Division of Immunology, Children's Hospital, Chongqing Medical University, Chongqing, China.
Scand J Immunol. 2010 Nov;72(5):454-9. doi: 10.1111/j.1365-3083.2010.02457.x.
Congenital agammaglobulinemia is a humoral primary immunodeficiency and affected patients have extremely low levels of peripheral B cells and profound deficiency of all immunoglobulin isotypes. Mutations of the Bruton's tyrosine kinase (BTK) gene are responsible for most of the congenital agammaglobulinemia. In this study, the phenotypes of congenital agammaglobulinemia were investigated in 21 male children from 21 unrelated Chinese families. Sixteen different mutations of BTK gene were identified in 18 patients, and three patients did not have BTK gene mutations. Nine mutations had been reported previously including one gross deletion (c.722_2041del), one missense mutation (c.1764G>T), three non-sense mutations (c.194C>A, c.895C>T and c.1821G>A) and four invariant splice-site mutations (c.971+2T>C, c.1481+2T>A, c.1482-2A>G, c.1699-2A>G). Seven novel mutations were identified (c.373_441del, c. 504delG, c.537delC, c.851delA, c.1637G>A, c.1879T>C and c. 1482_1882 del). Ten of the eighteen mutations of BTK gene were located in the TK domain, four in the PH domain, three in the SH3 domain and one spanned the TH, SH3, SH2 and TK domain. Candidate genes of autosomal-recessive agammaglobulinemia, including IGHM, CD79a, CD79b and IGLL1, were screened in three patients without mutations in the BTK gene. A compound heterozygosity mutation in the IGHM gene (c.1956G>A, c.175_176insC) was identified in one patient. The results of our study further support that molecular genetic testing represents an important tool for early confirmed diagnosis of congenital agammaglobulinemia and may allow accurate carrier detection and prenatal diagnosis.

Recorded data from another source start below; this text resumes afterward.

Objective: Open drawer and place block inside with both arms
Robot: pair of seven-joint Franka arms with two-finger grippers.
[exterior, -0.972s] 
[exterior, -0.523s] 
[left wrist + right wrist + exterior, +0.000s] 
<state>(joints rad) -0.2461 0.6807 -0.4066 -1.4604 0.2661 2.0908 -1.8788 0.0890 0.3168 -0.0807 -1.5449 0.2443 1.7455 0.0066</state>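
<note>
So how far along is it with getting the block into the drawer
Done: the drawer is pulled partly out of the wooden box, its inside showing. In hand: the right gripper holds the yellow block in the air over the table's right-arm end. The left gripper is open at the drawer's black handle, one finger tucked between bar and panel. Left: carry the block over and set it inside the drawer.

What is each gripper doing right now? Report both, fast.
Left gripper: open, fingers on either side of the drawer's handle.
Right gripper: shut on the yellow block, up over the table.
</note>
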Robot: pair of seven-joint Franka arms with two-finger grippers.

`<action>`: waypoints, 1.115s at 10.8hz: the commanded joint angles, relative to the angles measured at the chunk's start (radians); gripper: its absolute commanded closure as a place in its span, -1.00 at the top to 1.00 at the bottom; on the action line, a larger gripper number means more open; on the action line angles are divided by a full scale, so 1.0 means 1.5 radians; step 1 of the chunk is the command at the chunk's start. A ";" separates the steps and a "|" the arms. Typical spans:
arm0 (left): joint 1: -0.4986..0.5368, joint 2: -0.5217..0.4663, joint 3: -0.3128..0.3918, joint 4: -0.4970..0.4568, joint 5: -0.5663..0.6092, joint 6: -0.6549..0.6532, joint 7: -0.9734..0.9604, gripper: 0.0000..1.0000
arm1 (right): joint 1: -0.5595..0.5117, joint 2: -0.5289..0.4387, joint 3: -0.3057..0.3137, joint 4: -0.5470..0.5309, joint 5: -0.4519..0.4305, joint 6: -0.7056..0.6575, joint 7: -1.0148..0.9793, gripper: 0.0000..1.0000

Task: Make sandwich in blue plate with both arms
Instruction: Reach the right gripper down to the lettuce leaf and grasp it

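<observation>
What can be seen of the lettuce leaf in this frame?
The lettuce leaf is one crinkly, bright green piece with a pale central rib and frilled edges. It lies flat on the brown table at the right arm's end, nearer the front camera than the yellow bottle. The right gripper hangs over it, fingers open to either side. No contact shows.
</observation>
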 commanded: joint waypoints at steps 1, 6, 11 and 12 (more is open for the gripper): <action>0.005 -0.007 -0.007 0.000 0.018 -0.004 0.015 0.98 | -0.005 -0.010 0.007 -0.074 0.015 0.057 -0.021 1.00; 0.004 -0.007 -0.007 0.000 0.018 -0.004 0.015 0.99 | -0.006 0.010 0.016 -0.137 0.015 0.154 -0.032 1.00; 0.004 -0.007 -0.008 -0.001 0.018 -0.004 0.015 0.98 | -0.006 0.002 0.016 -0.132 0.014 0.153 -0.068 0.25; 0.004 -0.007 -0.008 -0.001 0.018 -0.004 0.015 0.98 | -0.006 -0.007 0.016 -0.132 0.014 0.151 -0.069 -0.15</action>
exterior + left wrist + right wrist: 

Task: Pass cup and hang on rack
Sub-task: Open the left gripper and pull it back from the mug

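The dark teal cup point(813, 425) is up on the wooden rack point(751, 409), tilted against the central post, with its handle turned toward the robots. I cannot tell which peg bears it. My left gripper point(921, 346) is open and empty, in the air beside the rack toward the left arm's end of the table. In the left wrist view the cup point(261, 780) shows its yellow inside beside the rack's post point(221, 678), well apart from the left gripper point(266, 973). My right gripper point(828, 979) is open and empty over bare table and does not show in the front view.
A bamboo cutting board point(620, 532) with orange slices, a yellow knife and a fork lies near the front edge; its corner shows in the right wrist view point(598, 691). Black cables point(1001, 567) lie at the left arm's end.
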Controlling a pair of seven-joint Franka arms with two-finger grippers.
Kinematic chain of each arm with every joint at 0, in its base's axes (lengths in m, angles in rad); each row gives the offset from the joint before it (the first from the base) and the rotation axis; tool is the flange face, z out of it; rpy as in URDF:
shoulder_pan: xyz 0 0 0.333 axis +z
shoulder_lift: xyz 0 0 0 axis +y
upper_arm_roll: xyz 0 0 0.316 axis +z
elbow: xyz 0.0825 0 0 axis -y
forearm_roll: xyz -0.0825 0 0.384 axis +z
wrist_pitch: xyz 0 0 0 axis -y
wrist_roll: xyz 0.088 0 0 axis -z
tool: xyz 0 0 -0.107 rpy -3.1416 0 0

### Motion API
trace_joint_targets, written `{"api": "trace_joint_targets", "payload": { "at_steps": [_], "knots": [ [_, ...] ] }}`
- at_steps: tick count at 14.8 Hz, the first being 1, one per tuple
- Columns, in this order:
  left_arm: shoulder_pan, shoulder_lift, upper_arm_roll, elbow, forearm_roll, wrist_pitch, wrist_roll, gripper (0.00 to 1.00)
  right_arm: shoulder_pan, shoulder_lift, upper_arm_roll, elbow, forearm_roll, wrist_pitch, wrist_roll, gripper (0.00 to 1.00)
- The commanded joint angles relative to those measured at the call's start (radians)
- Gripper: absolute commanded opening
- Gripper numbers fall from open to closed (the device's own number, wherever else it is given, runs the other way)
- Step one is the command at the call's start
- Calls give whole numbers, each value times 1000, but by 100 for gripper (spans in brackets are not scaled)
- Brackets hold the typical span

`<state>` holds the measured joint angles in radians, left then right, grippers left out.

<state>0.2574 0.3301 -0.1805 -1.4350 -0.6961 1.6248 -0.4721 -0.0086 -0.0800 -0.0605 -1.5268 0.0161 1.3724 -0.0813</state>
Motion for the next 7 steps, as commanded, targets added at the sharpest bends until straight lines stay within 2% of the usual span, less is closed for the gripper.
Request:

先天性无丙种球蛋白血症是一种体液性原发性免疫缺陷病,患者外周血 B 细胞极低,所有免疫球蛋白同种型均严重缺乏。Bruton 酪氨酸激酶(BTK)基因突变是导致大多数先天性无丙种球蛋白血症的原因。本研究对 21 个来自 21 个无关中国家庭的男性先证者进行了先天性无丙种球蛋白血症表型分析。在 18 例患者中鉴定出 BTK 基因的 16 种不同突变,3 例患者无 BTK 基因突变。其中 9 种突变已被报道,包括 1 种大片段缺失(c.722_2041del)、1 种错义突变(c.1764G>T)、3 种无义突变(c.194C>A、c.895C>T 和 c.1821G>A)和 4 种内含子剪接突变(c.971+2T>C、c.1481+2T>A、c.1482-2A>G 和 c.1699-2A>G)。本研究还发现 7 种新的突变(c.373_441del、c.504delG、c.537delC、c.851delA、c.1637G>A、c.1879T>C 和 c.1482_1882del)。BTK 基因突变中,18 例中有 10 例位于 TK 结构域,4 例位于 PH 结构域,3 例位于 SH3 结构域,1 例跨越 TH、SH3、SH2 和 TK 结构域。对 3 例 BTK 基因无突变的患者进行了常染色体隐性遗传无丙种球蛋白血症候选基因 IGHM、CD79a、CD79b 和 IGLL1 的筛选,发现 1 例患者 IGHM 基因存在复合杂合突变(c.1956G>A、c.175_176insC)。本研究结果进一步证实,分子遗传学检测是早期明确诊断先天性无丙种球蛋白血症的重要手段,可能有助于准确的携带者检测和产前诊断。